Fluoridation No! Seat Belts Yes!

Stephen H. Unger
February 27, 2008

I don't believe government should compel people to do things for their own good. So how come I approve of laws requiring the use of automobile seat belts? Before explaining this apparent anomaly, I will set the stage with a discussion of some other well intended laws.

Stop Tooth Decay!

As a result of studies indicating that fluorides can reduce tooth decay, they have been added to the water supplies of many communities for over half a century. There were heated arguments from the outset. Some cast doubt on the efficacy of this action. Altho there is substantial evidence of a significant benefit, there are important arguments about the magnitude. The extent of possible detrimental side effects is also in dispute. A major concern is that there are big differences in water intake among people, benefits vary with age, and sensitivity to fluorides varies from person to person. Administering it via the water supply is a crude approach. Delivering fluorides in tablet form or as an ingredient in toothpaste allows much more precise dosage control.
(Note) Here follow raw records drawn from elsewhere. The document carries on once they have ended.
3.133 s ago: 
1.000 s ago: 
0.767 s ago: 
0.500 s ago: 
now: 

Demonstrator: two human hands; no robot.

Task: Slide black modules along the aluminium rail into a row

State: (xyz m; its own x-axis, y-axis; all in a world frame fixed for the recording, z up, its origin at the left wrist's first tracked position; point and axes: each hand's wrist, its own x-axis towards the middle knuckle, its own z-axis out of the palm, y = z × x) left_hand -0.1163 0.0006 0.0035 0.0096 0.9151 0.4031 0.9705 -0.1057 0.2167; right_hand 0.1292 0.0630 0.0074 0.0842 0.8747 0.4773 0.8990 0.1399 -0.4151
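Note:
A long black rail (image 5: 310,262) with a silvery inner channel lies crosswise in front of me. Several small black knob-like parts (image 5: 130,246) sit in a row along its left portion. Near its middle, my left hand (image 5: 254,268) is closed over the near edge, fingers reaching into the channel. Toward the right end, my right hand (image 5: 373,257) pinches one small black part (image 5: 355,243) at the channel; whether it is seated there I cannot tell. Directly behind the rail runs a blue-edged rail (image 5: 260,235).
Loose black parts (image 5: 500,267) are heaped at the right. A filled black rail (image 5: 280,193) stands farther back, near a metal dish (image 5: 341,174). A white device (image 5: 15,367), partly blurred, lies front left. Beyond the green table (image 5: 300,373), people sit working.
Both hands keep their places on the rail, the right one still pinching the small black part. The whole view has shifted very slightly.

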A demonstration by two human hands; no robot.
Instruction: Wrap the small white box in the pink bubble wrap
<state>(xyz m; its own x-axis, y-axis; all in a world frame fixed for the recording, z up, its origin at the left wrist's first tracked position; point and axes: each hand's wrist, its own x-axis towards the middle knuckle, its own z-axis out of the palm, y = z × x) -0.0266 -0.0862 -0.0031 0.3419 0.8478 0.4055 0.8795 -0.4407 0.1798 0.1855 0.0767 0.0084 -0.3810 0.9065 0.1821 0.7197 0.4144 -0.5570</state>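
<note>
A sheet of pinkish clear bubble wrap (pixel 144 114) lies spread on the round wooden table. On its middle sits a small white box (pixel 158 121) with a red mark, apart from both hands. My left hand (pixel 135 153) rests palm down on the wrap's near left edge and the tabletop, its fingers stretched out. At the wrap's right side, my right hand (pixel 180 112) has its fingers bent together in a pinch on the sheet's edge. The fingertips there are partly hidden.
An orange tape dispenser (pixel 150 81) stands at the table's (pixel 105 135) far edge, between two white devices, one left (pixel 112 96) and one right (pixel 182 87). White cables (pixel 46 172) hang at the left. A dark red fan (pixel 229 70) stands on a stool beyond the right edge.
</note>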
Much has been written about the technical aspects of this controversy, which I won't discuss here. Rather, I will focus on a basic philosophical aspect, namely the circumstances (if any) under which people might properly be medicated without their consent.

First recall that, for almost a century, chlorine compounds have been routinely added to our water supplies. There has been some opposition to this, but not much. The reason is that it is generally accepted that this is critically important in preventing a number of deadly infectious diseases including cholera and typhoid fever. Chlorination has been successful to the extent that these diseases have been completely eliminated in industrialized countries. The justification for virtually compelling people to use chlorinated water is that, due to its infectious nature, a person contracting cholera becomes a danger to others.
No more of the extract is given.